Forecasting Spoken Language Development in Children with Cochlear Implants Using Preimplantation MRI
This addresses the clinical challenge of predicting variable language outcomes for individual children with cochlear implants, though it appears incremental as it compares existing deep learning approaches to traditional methods.
This study tackled the problem of predicting spoken language development in children with cochlear implants by comparing traditional machine learning to deep transfer learning algorithms using preimplantation MRI data. The deep transfer learning model achieved 92.39% accuracy, 91.22% sensitivity, 93.56% specificity, and an AUC of 0.977, significantly outperforming traditional methods.

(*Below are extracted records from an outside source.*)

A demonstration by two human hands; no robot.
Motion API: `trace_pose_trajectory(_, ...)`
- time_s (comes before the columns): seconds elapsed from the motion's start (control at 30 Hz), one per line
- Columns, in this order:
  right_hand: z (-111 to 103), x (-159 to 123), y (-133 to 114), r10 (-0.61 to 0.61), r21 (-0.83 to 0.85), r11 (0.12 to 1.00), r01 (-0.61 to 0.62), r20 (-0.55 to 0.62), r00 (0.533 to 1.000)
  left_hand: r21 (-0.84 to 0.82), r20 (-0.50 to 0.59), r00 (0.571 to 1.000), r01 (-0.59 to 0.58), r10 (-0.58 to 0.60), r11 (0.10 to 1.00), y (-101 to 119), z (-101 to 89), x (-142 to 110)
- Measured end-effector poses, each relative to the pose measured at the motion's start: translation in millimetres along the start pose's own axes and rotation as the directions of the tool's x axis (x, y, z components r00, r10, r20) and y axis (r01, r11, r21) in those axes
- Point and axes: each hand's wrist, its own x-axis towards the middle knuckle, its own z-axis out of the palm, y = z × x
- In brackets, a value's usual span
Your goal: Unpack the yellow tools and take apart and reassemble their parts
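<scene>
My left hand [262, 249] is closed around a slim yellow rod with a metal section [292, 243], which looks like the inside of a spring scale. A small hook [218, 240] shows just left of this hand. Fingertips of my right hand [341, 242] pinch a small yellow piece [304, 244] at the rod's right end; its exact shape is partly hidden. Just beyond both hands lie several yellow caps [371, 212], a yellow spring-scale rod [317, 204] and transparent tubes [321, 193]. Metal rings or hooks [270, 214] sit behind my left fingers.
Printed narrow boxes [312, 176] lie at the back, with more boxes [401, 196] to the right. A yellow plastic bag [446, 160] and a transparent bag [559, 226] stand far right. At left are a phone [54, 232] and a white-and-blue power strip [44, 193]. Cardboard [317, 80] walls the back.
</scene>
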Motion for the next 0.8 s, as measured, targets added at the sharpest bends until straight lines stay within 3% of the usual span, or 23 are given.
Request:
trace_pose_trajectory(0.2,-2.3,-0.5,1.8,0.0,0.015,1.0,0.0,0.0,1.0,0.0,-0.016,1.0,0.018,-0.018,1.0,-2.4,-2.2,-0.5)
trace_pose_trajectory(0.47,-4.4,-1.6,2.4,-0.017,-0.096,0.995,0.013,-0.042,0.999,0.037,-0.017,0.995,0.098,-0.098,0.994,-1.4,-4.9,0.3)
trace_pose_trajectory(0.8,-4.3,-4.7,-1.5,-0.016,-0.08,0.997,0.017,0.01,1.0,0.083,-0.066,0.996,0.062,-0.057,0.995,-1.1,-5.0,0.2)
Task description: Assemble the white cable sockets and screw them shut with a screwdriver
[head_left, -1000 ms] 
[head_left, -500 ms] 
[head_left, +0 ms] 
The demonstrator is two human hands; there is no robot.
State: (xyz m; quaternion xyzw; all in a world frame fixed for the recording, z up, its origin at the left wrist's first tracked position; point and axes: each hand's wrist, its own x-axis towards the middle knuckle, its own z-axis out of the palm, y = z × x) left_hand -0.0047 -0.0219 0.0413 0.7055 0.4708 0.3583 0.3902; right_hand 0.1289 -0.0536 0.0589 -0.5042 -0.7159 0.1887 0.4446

Cochlear implants (CI) significantly improve spoken language in children with severe-to-profound sensorineural hearing loss (SNHL), yet outcomes remain more variable than in children with normal hearing. This variability cannot be reliably predicted for individual children using age at implantation or residual hearing. This study aims to compare the accuracy of traditional machine learning (ML) to deep transfer learning (DTL) algorithms to predict post-CI spoken language development of children with bilateral SNHL using a binary classification model of high versus low language improvers. A total of 278 implanted children enrolled from three centers. The accuracy, sensitivity and specificity of prediction models based upon brain neuroanatomic features using traditional ML and DTL learning. DTL prediction models using bilinear attention-based fusion strategy achieved: accuracy of 92.39% (95% CI, 90.70%-94.07%), sensitivity of 91.22% (95% CI, 89.98%-92.47%), specificity of 93.56% (95% CI, 90.91%-96.21%), and area under the curve (AUC) of 0.977 (95% CI, 0.969-0.986). DTL outperformed traditional ML models in all outcome measures. DTL was significantly improved by direct capture of discriminative and task-specific information that are advantages of representation learning enabled by this approach over ML. The results support the feasibility of a single DTL prediction model for language prediction of children served by CI programs worldwide.